Why TCP offload is a dumb idea

TCP offload has been unsuccessful in the past for two kinds of reasons: fundamental performance issues, and difficulties resulting from the complexities of deploying TCP offload in practice.

Fundamental performance issues

Although TCP offload is usually justified as a performance improvement, in practice the performance benefits are either minimized or actually negated, for many reasons:

Limited processing requirements:

Processing TCP headers simply doesn't (or shouldn't) take many cycles. Jacobson [11] showed how to use ``header prediction'' to process the common case for a TCP connection in very few instructions. The overhead of the TCP protocol per se does not justify offloading. Clark et al. [9] showed more generally that TCP should not be expensive to implement.

Moore's Law:

Adding a transport protocol implementation to a Network Interface Controller (NIC) requires considerably more hardware complexity than a simple MAC-layer-only NIC. Complexity increases time-to-market, and because Moore's Law rapidly increases the performance of general-purpose CPU chips, complex special-purpose NIC chips can fall behind CPU performance. The TOE can become the bottleneck, especially if the vendor cannot afford to utilize the latest fab. (On the other hand, using a general-purpose CPU as a TOE could lead to a poor tradeoff between cost and performance [1].)
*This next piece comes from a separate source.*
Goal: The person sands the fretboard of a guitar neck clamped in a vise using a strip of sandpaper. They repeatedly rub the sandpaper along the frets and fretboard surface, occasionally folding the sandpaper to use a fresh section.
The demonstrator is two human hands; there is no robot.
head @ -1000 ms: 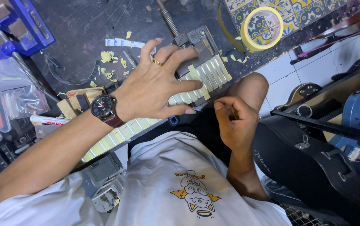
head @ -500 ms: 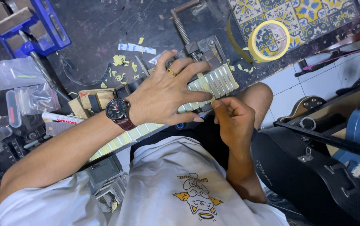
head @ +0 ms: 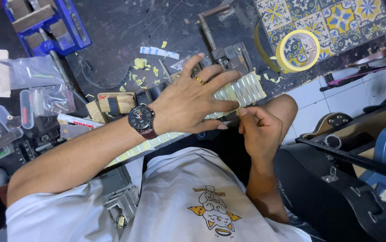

Partridge [17] pointed out that the Moore's Law issue could be irrelevant once each NIC chip is fast enough to handle packets at full line rate; further improvements in NIC performance might not matter (except to reduce power consumption). Sarkar et al. [21], however, showed that current protocol-offload NIC system products are not yet fast enough. Their results also imply that any extra latency imposed by protocol offload in the NIC will hurt performance for real applications. Moore's Law considerations may plague even ``full-line-rate'' NICs until they are fast enough to avoid adding much delay.

Complex interfaces to TOEs:

O'Dell [14] has observed that ``the problem has always been that the protocol for talking to the front-end processor and gluing it onto the API was just as complex (often more so, in fact) as the protocol being `offloaded'.'' Similarly, Partridge [16] observed that ``The idea was that you passed your data over the bus to an NIC that did all the TCP work for you. However, it didn't give a performance improvement because to a large degree, it recreated TCP over the bus. That is, for each write, you had to add a bus header, including context information (identifying the process and TCP connection IDs) and then ship the packet down to the board. On inbound, you had to pass up the process and TCP connection info and then the kernel had to demux the bus unit of data to the right process (and do all that nasty memory alignment stuff to put it into the process's buffer in the right place).'' While better approaches are now known, in general TOE designers had trouble designing an efficient host interface.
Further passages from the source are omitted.